Health and wellbeing in the corporate world: The Human Leader playbook

Health and wellbeing in the corporate world: The Human Leader playbook

November 21, 202512 min read

We care about health and well being in the corporate world

A quick note before we dive into the article.

If you are reading this because your teams are tired, tense or quietly burning out, you do not have to figure this out on your own. The Human Leader Workshop is a practical, embodied way to help your managers lead with calm, clarity and genuine human connection in a hybrid, AI-shaped world.

Human leader workshop for corporate well being

1. Why workplace wellbeing is now a leadership conversation

Health and wellbeing in the corporate world used to sit in a separate box: an Employee Assistance Programme, a mindfulness app, a poster about “resilience” in the lift.

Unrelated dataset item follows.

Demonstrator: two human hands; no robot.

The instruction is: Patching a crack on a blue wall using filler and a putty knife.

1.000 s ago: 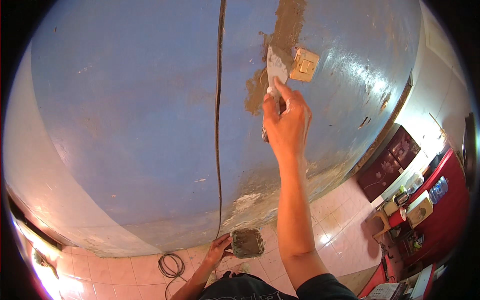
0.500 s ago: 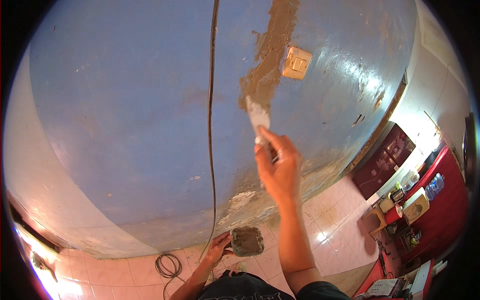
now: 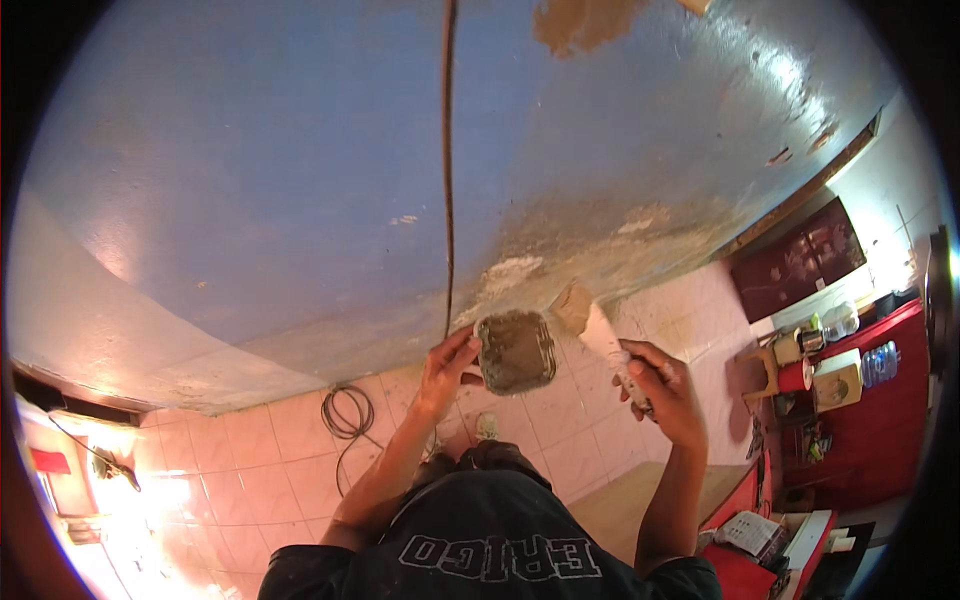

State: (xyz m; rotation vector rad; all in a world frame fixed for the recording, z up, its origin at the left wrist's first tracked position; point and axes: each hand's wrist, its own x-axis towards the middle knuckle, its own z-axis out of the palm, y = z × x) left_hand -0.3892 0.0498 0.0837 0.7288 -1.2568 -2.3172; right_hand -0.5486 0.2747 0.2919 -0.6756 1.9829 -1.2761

That separation is breaking down.

Recent statistics from the HSE show that in Great Britain hundreds of thousands of workers each year are reporting work-related stress, depression or anxiety, with mental health issues now the primary driver of work-related ill health and a major cause of lost working days. (HSE Media Centre)

At the same time, research on workplace loneliness links low connection with higher burnout, lower performance and higher turnover intentions. (PubMed Central)

ISO 45003, the first global standard for psychological health and safety at work, now frames psychosocial risk – things like high workload, low control, poor support or bullying – as a core management responsibility, not a wellbeing “extra”. (PubMed Central)

Add hybrid and remote work, rapid AI adoption, constant change projects and cost-of-living pressure, and you have a perfect storm.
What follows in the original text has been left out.